EXERCISE
Once the line containing "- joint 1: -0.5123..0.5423" is found in the entries below, restate it and each following line word for word, stopping after the line containing "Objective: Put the".

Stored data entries
.....
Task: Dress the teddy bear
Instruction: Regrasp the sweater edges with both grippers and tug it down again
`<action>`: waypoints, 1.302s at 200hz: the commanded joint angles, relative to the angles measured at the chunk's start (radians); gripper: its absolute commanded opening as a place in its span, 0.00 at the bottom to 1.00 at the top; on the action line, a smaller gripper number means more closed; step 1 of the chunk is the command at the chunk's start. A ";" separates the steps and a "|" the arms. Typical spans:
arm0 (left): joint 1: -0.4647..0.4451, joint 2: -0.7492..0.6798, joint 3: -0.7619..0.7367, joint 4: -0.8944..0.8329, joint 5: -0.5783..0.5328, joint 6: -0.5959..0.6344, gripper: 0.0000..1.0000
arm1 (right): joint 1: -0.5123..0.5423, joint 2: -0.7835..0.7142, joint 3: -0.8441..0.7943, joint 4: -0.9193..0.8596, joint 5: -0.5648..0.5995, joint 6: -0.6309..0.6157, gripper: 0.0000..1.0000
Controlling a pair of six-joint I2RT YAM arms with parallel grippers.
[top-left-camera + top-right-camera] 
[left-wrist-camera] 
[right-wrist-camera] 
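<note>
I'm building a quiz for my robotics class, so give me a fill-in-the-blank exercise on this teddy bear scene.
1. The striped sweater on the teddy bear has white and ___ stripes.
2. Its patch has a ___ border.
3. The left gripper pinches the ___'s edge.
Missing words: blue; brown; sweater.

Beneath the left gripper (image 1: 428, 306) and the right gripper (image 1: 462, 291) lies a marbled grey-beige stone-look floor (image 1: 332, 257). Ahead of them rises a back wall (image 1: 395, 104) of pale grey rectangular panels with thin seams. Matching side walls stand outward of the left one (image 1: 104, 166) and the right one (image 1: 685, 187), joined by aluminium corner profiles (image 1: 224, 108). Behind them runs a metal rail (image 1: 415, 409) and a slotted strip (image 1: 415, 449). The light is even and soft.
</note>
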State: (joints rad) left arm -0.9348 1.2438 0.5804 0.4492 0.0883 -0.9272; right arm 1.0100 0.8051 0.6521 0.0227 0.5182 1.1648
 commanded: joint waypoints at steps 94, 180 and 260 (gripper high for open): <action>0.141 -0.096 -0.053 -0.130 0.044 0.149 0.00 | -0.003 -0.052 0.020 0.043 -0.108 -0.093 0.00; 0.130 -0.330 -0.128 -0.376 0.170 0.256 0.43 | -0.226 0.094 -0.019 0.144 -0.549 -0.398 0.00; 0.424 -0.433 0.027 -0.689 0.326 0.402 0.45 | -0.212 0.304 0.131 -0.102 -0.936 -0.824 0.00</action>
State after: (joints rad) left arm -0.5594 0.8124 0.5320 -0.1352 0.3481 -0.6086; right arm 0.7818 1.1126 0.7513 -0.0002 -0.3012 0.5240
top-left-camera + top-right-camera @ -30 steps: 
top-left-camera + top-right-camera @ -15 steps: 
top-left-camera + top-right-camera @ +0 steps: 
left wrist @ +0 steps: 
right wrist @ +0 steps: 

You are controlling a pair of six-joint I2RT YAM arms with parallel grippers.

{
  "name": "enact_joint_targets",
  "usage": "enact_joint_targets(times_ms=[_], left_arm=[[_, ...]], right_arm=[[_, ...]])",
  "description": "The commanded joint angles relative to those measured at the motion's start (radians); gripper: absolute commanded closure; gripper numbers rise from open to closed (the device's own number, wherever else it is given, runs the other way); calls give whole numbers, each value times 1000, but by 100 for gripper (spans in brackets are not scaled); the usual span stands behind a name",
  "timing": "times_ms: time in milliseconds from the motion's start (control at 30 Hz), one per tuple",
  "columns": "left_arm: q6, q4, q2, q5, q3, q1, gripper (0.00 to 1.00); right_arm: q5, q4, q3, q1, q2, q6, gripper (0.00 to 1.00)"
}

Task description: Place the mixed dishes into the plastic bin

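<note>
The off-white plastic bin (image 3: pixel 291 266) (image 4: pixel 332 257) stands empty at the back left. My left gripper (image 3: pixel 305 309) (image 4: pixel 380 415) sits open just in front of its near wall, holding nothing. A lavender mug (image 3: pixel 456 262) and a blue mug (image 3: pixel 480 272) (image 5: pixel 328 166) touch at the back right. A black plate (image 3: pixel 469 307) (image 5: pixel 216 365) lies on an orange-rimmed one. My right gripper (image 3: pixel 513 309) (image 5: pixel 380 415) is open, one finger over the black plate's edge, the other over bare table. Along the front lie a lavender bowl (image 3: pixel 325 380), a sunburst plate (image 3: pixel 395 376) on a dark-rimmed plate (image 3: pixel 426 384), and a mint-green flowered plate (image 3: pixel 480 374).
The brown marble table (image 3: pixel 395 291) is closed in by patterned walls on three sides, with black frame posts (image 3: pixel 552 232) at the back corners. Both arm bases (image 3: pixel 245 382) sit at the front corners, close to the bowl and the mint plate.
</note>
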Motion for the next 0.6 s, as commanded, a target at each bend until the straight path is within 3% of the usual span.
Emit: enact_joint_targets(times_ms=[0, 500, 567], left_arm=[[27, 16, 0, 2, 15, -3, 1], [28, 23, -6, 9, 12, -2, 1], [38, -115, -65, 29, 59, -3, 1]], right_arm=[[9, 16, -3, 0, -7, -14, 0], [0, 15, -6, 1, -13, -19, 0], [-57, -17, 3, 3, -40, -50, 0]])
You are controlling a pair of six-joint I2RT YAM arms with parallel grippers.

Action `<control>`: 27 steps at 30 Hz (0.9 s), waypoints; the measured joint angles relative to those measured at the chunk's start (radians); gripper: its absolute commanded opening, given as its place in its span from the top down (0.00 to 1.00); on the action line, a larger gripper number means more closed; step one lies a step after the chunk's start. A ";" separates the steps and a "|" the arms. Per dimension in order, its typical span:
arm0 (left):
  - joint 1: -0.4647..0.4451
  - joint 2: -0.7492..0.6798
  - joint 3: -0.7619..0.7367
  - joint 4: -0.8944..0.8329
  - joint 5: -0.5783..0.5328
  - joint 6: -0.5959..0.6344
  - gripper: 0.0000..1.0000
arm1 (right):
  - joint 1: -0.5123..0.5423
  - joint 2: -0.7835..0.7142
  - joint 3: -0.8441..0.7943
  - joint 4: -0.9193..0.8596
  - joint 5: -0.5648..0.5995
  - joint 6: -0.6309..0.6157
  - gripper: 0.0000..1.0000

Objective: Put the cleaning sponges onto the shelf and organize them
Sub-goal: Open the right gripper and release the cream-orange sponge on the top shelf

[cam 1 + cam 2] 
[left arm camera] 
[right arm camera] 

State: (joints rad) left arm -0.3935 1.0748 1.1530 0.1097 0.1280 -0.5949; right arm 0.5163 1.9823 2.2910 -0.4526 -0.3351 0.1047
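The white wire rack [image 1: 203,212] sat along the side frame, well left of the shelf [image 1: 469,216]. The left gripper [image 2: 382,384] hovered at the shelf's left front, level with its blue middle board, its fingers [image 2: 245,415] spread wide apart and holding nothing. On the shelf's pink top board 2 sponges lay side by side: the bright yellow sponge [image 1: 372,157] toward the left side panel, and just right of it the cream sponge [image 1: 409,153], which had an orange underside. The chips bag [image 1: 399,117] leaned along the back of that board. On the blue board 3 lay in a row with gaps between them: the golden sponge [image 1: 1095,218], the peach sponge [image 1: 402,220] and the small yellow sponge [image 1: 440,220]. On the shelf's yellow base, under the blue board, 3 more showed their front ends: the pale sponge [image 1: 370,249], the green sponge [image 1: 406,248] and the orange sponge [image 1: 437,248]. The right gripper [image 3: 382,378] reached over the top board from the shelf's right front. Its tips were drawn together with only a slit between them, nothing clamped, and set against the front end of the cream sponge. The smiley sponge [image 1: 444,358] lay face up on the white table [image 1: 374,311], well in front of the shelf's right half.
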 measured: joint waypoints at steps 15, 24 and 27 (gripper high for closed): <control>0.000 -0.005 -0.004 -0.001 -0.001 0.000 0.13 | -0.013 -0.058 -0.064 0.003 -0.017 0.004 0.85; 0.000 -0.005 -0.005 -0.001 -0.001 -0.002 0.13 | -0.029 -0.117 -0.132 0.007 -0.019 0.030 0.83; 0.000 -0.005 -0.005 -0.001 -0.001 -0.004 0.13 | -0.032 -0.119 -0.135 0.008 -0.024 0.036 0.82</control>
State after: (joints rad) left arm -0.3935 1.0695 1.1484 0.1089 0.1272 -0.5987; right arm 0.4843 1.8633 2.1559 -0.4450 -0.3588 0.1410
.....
REPLY TO THE TASK
  - joint 1: -0.5123..0.5423
  - joint 2: -0.7835..0.7142
  - joint 3: -0.8441..0.7943
  - joint 4: -0.9193..0.8596
  - joint 5: -0.5648..0.5995
  - joint 6: -0.6309..0.6157
  - gripper: 0.0000..1.0000

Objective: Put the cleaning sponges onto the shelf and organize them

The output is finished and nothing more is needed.